▶ **Task statement**
Below are records. Copy every line with "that" in it.

▶ **Stored items**
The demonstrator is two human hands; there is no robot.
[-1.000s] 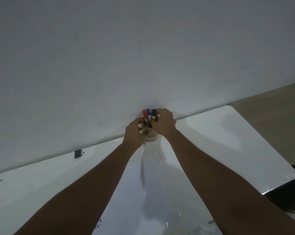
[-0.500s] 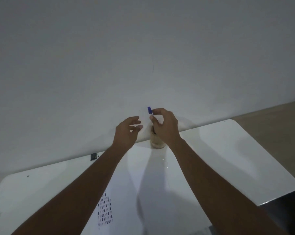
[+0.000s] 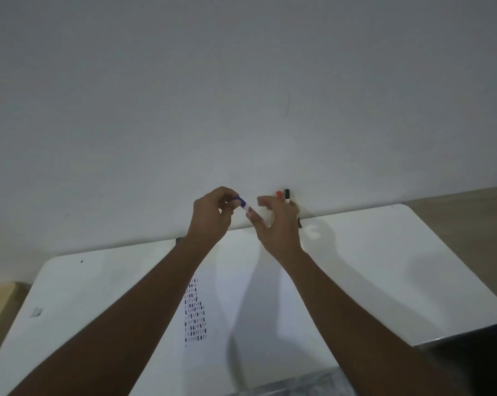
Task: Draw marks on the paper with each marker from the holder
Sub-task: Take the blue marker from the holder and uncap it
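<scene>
The blue marker point(image 3: 243, 205), half a second ago pinched upright in the right hand point(image 3: 278, 224) above the holder, has come away to the left and now lies slanted between both hands, raised over the far edge of the table point(image 3: 384, 252). The left hand point(image 3: 210, 217) curls its fingers point(image 3: 227, 195) closed around the blue cap end; the right hand's thumb and a fingertip touch the white barrel lower down, its other fingers spread loosely and half open. Behind the right hand, against the wall point(image 3: 241, 81), a red marker point(image 3: 278, 194) and a black marker point(image 3: 287, 195) stand upright side by side, only their caps and a little white barrel showing; the holder is almost wholly hidden by the hand and its form cannot be told. The table is smooth, glossy white, with rounded corners, and carries soft shadows of the arms. On it, under the forearms, lies the paper point(image 3: 256, 324), flat and white, its edges hard to part from the tabletop. Rows of short dark dashes point(image 3: 194, 318) run down it in a narrow column near the left forearm. The wall is plain, matte and pale grey.
</scene>
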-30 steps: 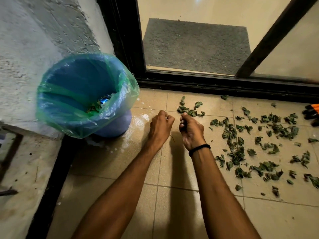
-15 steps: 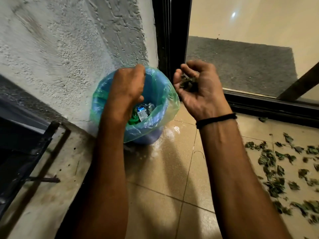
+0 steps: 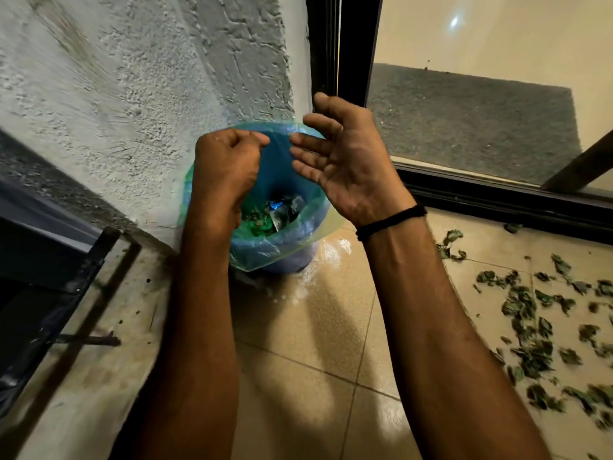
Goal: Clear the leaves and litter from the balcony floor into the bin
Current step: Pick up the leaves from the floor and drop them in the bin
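Note:
A blue bin with a green-blue plastic liner [image 3: 285,247] stands in the corner between the rough wall and the door frame. Inside it lie leaves and crumpled wrappers [image 3: 282,210]. My left hand [image 3: 225,174] hovers over the bin's left rim with its fingers curled into a fist; no leaf shows in it. My right hand [image 3: 348,167] is above the bin's right rim, palm turned left, fingers spread and holding nothing. Several dried green leaves [image 3: 530,310] lie scattered on the tiled floor at the right.
A black sliding-door frame [image 3: 341,44] and its bottom track [image 3: 497,194] run behind the bin, with a grey doormat [image 3: 481,121] beyond the glass. A dark metal frame [image 3: 49,260] sits at the left on a concrete ledge. A whitish smear [image 3: 331,250] marks the tile beside the bin.
Both hands rose from the floor to the bin. The right hand, which cupped leaves half a second ago, has opened and holds none; the left stays curled.

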The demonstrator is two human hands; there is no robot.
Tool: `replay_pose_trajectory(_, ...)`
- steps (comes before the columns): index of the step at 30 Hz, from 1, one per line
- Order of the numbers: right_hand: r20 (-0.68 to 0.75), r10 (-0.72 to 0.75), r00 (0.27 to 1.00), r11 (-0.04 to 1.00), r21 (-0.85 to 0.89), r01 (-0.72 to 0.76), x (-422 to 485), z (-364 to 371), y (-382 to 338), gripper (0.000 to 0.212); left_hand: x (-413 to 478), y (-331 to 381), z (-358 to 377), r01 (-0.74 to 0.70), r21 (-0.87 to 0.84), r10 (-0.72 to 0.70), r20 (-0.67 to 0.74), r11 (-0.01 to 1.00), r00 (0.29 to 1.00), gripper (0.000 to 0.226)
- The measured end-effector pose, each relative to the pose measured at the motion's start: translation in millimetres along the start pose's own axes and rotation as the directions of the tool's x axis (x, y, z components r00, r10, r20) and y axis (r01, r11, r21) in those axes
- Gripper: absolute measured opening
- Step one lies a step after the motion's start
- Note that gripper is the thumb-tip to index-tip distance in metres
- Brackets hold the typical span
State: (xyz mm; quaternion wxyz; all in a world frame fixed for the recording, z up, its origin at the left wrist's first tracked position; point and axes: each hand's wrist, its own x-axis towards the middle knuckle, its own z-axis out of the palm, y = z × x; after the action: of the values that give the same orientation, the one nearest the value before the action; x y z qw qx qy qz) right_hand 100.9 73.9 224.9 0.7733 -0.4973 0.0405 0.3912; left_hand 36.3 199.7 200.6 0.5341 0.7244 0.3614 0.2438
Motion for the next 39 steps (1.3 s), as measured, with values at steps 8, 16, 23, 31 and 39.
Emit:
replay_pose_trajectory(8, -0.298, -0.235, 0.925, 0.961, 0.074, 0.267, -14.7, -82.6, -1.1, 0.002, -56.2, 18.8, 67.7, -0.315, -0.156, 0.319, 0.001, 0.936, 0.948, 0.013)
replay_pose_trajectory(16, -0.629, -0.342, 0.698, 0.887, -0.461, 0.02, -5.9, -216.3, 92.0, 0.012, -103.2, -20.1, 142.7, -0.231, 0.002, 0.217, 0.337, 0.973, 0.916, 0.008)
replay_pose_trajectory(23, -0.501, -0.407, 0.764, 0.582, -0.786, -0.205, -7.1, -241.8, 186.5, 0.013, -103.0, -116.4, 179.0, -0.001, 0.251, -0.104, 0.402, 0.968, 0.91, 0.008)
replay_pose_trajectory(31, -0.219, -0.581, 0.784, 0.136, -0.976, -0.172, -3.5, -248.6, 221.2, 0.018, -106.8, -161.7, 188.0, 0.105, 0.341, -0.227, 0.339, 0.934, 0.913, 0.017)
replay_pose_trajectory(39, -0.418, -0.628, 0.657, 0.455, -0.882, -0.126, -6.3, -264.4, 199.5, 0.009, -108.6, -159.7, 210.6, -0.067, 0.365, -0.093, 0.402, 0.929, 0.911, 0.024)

▶ **The answer**
- Note that gripper is the thumb-tip to index-tip distance in metres
State: (xyz mm; quaternion wxyz; all in a world frame fixed for the recording, z up, its origin at the left wrist's first tracked position; point and axes: each hand's wrist, its own x-axis towards the middle knuckle, its own z-axis out of the palm, y = z × x; after the action: of the values that give the same orientation, the one nearest the value before the action; x y z qw qx qy qz) right_hand 100.9 73.9 224.9 0.7733 -0.4973 0.0405 0.3912; left_hand 36.3 199.7 200.6 0.5341 0.7244 0.3614 0.2438

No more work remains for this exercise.